> ./exec Devops_cloud.sh — ARTICLE
Kubernetes on Hetzner Cloud: The Complete Terraform Setup Guide
MarcusStraight talk up front: Any mid-market company with 50 to 250 employees migrating workloads to Kubernetes routinely pays three to five times more on AWS EKS or Azure AKS than on Hetzner Cloud, with no meaningful added value for the typical application load at that company size. Choosing Hetzner is not a compromise. It is the architecturally correct decision.
Martin Fowler describes in Patterns of Enterprise Application Architecture (2002) a principle more relevant today than ever: complexity must never be introduced without proportional benefit. AWS and Azure deliver that complexity in industrial quantities. Hetzner delivers a clean, European, GDPR-compliant API with predictable costs. That is sufficient for nine out of ten mid-market projects.
This guide shows how to set up a production-ready Kubernetes cluster on Hetzner Cloud with Terraform. No Hello World. No "it depends." A setup that goes live on Monday.
The Architecture We Are Building
Three control-plane nodes (HA), three worker nodes, one Hetzner load balancer, a private network via Hetzner Private Network, Cilium as the CNI, Hetzner CSI Driver for block storage, and k3s as the Kubernetes distribution.
Why k3s and not kubeadm? Sam Newman writes in Building Microservices (2nd ed., 2021) about "operational overhead" as a hidden architectural decision. kubeadm is powerful, but the maintenance burden for a DevOps team of two to four people is substantial: etcd backups, certificate rotation, node lifecycle management. k3s abstracts most of that away, is CNCF-certified, and has been running in thousands of production environments since 2019. The choice is clear.
Why Cilium and not Flannel? Cilium is built on eBPF and delivers NetworkPolicy enforcement, integrated observability via Hubble, and a measured 20–30% improvement in network performance over Flannel on identical hardware (Cilium Benchmark Report, 2023). Flannel is acceptable for learning purposes. Not for production.

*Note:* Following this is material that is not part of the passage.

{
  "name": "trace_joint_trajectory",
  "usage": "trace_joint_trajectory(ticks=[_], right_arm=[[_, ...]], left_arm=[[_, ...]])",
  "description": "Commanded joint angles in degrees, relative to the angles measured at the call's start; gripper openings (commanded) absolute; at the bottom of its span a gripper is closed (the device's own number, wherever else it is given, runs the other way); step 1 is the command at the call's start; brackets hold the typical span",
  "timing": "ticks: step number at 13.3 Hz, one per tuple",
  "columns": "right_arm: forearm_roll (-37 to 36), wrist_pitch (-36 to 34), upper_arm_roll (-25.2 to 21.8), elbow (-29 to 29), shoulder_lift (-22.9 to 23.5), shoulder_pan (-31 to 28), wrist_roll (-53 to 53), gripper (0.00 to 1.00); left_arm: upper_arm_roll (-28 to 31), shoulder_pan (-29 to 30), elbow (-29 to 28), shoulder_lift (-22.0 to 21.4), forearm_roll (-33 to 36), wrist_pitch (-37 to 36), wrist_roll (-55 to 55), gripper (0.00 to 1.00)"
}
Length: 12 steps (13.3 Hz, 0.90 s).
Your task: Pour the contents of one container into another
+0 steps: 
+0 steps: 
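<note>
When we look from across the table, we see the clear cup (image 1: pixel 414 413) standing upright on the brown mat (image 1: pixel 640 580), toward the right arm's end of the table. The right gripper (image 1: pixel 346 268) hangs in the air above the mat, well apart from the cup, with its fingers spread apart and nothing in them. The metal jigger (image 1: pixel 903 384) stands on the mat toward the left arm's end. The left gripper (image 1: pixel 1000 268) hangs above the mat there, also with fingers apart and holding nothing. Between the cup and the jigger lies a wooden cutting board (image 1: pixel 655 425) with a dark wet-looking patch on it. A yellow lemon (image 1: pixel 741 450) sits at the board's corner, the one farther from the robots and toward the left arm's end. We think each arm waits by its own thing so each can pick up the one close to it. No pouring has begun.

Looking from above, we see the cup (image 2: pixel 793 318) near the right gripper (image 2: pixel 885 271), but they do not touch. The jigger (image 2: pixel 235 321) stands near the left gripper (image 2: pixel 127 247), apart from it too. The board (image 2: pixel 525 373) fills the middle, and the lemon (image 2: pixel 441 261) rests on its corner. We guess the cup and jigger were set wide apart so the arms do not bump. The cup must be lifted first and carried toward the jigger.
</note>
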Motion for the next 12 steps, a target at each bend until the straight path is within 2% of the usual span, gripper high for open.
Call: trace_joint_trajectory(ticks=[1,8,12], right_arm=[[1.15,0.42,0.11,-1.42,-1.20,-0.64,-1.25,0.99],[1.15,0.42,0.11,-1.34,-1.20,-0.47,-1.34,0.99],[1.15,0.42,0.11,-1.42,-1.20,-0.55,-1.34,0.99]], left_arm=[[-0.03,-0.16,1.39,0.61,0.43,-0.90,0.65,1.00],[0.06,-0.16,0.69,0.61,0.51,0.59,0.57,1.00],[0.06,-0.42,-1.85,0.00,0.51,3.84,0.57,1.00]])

Terraform: Provider and Remote State
terraform {
required_providers {
hcloud = {
source = "hetznercloud/hcloud"
version = "~> 1.47"
}
}
backend "s3" {
# Hetzner Object Storage, S3-compatible
endpoint = "https://fsn1.your-objectstorage.com"
bucket = "tf-state-k8s"
key = "kubernetes/terraform.tfstate"
region = "eu-central-1"
skip_credentials_validation = true
skip_metadata_api_check = true
skip_region_validation = true
force_path_style = true
}
}
provider "hcloud" {
token = var.hcloud_token
}
Remote State is not optional. Anyone versioning the Terraform state locally or in Git has a serious security problem: the state file contains secrets in plaintext. Hetzner Object Storage as an S3 backend costs a few cents per month and eliminates the problem entirely.
Network and SSH Infrastructure
resource "hcloud_ssh_key" "k8s_deploy" {
name = "k8s-deploy"
public_key = file("~/.ssh/k8s_hetzner.pub")
}
resource "hcloud_network" "k8s_network" {
name = "k8s-private"
ip_range = "10.0.0.0/16"
}
resource "hcloud_network_subnet" "k8s_subnet" {
network_id = hcloud_network.k8s_network.id
type = "cloud"
network_zone = "eu-central"
ip_range = "10.0.1.0/24"
}
The private network is the central security path. Kubernetes-internal communication runs exclusively over this subnet. The load balancer is the only entry point from the outside. Direct SSH access to worker nodes must be blocked in production, only a bastion host or an equivalent jump service is permitted.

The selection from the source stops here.